Desserts were wonderful, especially a tartaletta, a small buttery tart topped with nectarines and filled with almond paste that tasted a bit like a financier ($12), airy ricotta dumplings with chocolate and vanilla-orange dipping sauces ($11), and an affogato with ricotta cheese gelato ($11). I am not a chocolate lover, but I really enjoyed the Sicilian Torta, chocolate layered with cannoli filling.

As it may appear from my review, my dinner at Convivio was terrific, and the food, the wine, and the company of two great friends went a long way to help lift my mood. I was a clutch of nerves at the start of dinner. This week has been a bit rough. While I’d heard from numbers of people about how stressful planning a wedding is, I had no idea. Things were hectic sure, but it was under control until the shit really hit the fan last week. In a nutshell, my grandma’s television set fell on her (I am not making this up) fracturing vertebrae in her neck and her spine, which at 93, is not ideal. Couple endless hours at the hospital with regular old “issues” like my tailor (Wilfred Tailors on 23rd Street to be exact) “forgetting” to hem my wedding dress and “making a mistake” with the slip he was supposed to sew in it (to avoid flashing my friends and family) I was ready to self-destruct. Poor Craig. He’s been holding me together. The man should get a medal. Instead he’s just getting me, forever. Oh, dear.
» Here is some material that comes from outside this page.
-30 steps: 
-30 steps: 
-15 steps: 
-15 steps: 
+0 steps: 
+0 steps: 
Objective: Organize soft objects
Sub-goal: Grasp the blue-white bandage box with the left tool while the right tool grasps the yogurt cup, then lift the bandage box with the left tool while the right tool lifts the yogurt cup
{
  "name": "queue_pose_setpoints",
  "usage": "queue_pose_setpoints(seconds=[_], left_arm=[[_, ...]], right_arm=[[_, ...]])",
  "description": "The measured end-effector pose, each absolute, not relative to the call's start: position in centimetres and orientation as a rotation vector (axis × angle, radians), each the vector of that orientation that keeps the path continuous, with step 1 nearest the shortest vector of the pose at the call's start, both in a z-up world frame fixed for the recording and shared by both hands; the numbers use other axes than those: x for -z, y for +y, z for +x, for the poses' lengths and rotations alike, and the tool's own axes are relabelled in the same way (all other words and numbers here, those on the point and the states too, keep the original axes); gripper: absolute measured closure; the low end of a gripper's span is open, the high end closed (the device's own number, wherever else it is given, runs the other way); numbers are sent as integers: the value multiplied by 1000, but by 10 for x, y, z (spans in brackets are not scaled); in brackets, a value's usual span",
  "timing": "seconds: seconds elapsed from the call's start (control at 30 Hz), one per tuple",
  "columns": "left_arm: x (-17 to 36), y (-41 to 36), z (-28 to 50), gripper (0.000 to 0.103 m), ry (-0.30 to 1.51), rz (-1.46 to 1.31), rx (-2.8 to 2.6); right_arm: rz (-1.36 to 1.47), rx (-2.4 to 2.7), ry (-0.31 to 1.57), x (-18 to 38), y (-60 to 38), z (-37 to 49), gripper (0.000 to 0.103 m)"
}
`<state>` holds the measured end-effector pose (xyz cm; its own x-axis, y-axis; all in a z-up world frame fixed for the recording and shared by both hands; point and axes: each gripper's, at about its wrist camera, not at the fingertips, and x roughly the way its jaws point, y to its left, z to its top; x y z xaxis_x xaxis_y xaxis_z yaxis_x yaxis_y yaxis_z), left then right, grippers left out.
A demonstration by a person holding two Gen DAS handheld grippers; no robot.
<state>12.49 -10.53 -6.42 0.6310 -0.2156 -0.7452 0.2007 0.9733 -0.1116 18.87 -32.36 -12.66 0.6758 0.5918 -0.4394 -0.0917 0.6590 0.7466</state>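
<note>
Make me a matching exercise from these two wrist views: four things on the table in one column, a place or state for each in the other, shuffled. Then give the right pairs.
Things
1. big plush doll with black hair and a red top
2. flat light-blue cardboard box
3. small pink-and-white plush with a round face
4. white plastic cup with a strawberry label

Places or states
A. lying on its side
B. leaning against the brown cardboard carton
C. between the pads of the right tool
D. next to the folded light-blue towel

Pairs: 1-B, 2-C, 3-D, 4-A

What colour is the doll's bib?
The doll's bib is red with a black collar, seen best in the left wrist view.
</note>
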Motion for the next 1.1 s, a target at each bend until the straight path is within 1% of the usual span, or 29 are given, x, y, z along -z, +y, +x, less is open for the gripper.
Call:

Anyway, the good news is that Grandma is holding it together (she’ll be at the wedding come hell or high water, as she says), and I found another tailor who got the dress right. (Wilfred ripped me off and good.) And who knows, if things go as planned, by the time you read this on Monday August 18th, I’ll be married. Julie and Kathy will be at the wedding, too, celebrating and eating with gusto. As it should be.